EXERCISE PROMPT.
Output everything in the listing exactly.
↓↓↓
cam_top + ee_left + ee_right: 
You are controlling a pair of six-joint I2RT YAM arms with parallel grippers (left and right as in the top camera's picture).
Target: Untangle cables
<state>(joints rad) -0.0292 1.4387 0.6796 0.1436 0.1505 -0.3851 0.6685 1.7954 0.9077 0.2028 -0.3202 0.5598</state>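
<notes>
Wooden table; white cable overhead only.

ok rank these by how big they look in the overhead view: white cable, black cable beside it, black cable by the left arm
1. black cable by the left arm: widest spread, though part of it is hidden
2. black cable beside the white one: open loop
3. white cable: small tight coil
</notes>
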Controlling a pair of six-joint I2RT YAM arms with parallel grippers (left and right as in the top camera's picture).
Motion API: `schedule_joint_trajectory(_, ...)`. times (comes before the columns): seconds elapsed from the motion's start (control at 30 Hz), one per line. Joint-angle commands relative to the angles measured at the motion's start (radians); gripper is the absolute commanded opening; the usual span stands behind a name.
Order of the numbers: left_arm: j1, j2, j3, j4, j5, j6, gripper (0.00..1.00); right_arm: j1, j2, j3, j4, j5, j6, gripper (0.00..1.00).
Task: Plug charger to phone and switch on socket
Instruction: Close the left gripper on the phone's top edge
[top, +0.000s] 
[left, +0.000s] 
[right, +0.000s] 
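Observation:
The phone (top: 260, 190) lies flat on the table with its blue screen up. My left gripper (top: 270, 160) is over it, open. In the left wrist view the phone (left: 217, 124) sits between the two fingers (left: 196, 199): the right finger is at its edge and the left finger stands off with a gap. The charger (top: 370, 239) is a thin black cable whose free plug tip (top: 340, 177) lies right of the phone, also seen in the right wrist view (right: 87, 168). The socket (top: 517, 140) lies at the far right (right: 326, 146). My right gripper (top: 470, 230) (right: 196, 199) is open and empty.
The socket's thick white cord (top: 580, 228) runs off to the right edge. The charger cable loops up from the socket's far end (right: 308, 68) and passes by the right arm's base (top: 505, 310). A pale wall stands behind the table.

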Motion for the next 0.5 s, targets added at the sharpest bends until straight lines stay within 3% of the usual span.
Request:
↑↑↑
EXERCISE OUTPUT.
cam_top + ee_left + ee_right: 
You are controlling a pair of six-joint I2RT YAM arms with parallel grippers (left and right as in the top camera's picture).
Target: Untangle cables
<state>(joints rad) -0.0292 1.4387 0.6796 0.1436 0.1505 -0.3851 0.6685 1.7954 0.9077 0.2028 -0.3202 0.5598</state>
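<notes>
Wooden table; white cable overhead only.

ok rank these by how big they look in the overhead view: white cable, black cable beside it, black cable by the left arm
1. black cable by the left arm: widest spread, though part of it is hidden
2. black cable beside the white one: open loop
3. white cable: small tight coil
</notes>
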Controlling a pair of six-joint I2RT YAM arms with parallel grippers (left and right as in the top camera's picture).
Motion API: `schedule_joint_trajectory(_, ...)`. times (comes before the columns): seconds elapsed from the motion's start (control at 30 Hz), one per line. Joint-angle commands relative to the angles measured at the motion's start (radians); gripper is the absolute commanded opening; the usual span stands behind a name.
Order of the numbers: left_arm: j1, j2, j3, j4, j5, j6, gripper (0.00..1.00); right_arm: j1, j2, j3, j4, j5, j6, gripper (0.00..1.00).
Task: Plug charger to phone and switch on socket
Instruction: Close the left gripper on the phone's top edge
[top, +0.000s] 
[left, +0.000s] 
[right, +0.000s] 
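Observation:
The phone (top: 260, 190) lies flat on the table with its blue screen up. My left gripper (top: 270, 160) is over it, open. In the left wrist view the phone (left: 217, 124) sits between the two fingers (left: 196, 199): the right finger is at its edge and the left finger stands off with a gap. The charger (top: 370, 239) is a thin black cable whose free plug tip (top: 340, 177) lies right of the phone, also seen in the right wrist view (right: 87, 168). The socket (top: 517, 140) lies at the far right (right: 326, 146). My right gripper (top: 470, 230) (right: 196, 199) is open and empty.
The socket's thick white cord (top: 580, 228) runs off to the right edge. The charger cable loops up from the socket's far end (right: 308, 68) and passes by the right arm's base (top: 505, 310). A pale wall stands behind the table.
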
Motion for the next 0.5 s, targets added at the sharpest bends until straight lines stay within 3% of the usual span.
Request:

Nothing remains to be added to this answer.